O número se aproxima das estimativas argentinas da quantidade de brasileiros no país -95 mil- e faz dos brasileiros o oitavo principal grupo estrangeiro a residir no país, atrás de, em ordem decrescente, paraguaios, bolivianos, peruanos, venezuelanos, chilenos, uruguaios e colombianos.
A Argentina, por sua vez, não possui dados históricos que registrem a emigração de seus nacionais, como mostrou recentemente o site de checagem Chequeado, que mergulhou no assunto após figuras como o ex-presidente e opositor Maurício Macri alegarem que hoje ocorre um “êxodo crescente de argentinos”.

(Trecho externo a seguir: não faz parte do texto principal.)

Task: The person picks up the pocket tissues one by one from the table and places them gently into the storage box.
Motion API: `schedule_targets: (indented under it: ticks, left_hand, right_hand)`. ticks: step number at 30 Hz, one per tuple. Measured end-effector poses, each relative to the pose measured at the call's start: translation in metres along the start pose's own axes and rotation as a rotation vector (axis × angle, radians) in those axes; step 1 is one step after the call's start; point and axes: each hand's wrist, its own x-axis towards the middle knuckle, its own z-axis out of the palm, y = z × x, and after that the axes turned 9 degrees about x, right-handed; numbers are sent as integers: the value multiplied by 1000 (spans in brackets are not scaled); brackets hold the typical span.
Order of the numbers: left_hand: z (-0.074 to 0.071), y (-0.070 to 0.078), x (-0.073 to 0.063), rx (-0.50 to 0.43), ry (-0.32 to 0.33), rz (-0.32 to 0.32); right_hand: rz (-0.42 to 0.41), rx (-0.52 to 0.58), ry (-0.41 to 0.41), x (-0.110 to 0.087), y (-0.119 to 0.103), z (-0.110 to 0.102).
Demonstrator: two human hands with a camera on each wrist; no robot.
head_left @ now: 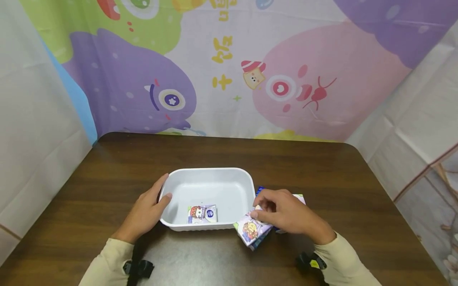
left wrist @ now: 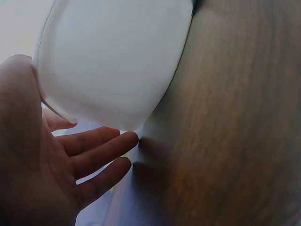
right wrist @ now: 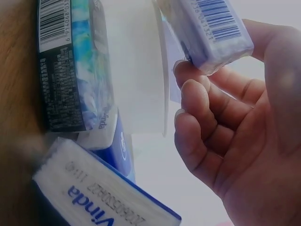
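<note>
We see a big cartoon cloth [head_left: 223, 107] behind a brown wooden table [head_left: 304, 167].
On the table we find a white plastic tub [head_left: 211, 186]. The left hand [head_left: 144, 210] holds its left end, with the thumb over the rim and the other fingers outside, a bit apart and nearly straight. The right hand [head_left: 282, 210] is by the tub's right front corner; its thumb and fingertip pinch a purple cartoon tissue pack [head_left: 251, 230], and the other fingers curl in. Below that hand, right of the tub, we spot a teal-and-black pack [right wrist: 77, 70] and two blue-and-white packs [right wrist: 108, 188], one marked Vinda. Inside the tub, near its front wall, we see one white-and-purple cartoon pack [head_left: 202, 214] lying down.
</note>
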Motion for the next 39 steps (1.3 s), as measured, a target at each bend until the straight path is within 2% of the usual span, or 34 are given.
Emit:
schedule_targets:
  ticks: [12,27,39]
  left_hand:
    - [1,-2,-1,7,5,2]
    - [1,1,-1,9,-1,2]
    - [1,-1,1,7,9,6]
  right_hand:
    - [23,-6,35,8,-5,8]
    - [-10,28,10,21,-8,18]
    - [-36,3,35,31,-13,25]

A migração de argentinos para o Brasil -e vice-versa- é facilitada e desburocratizada tanto pelo acordo de residência do Mercosul, bloco que os dois países integram, como por um acordo específico entre Brasília e Buenos Aires promulgado em 2009 para facilitar a concessão de residência a migrantes.
O aumento na migração despertou em especialistas que acompanham o tema a preocupação sobre possíveis abusos trabalhistas. O assunto corre por baixo dos dados, mas relatos dão conta de que há cada vez mais argentinos buscando trabalhos sazonais em plantações na época de colheita.
Em fevereiro, quatro trabalhadores do país, incluindo um adolescente de 14 anos, foram resgatados em Nova Petrópolis (RS), pela Polícia Federal. Eles trabalhavam no corte de eucaliptos e estavam em situação análoga à escravidão.
Historicamente, entretanto, os argentinos representam uma pequena parcela dos estrangeiros resgatados em trabalho análogo à escravidão no Brasil -foram 0,2% de todos os resgates do tipo de 2003 a 2022, segundo o Ministério do Trabalho. As principais nacionalidades são bolivianos (42%), haitianos (24%) e venezuelanos (12%), imigrantes que, em geral, entram no Brasil em situação de maior vulnerabilidade.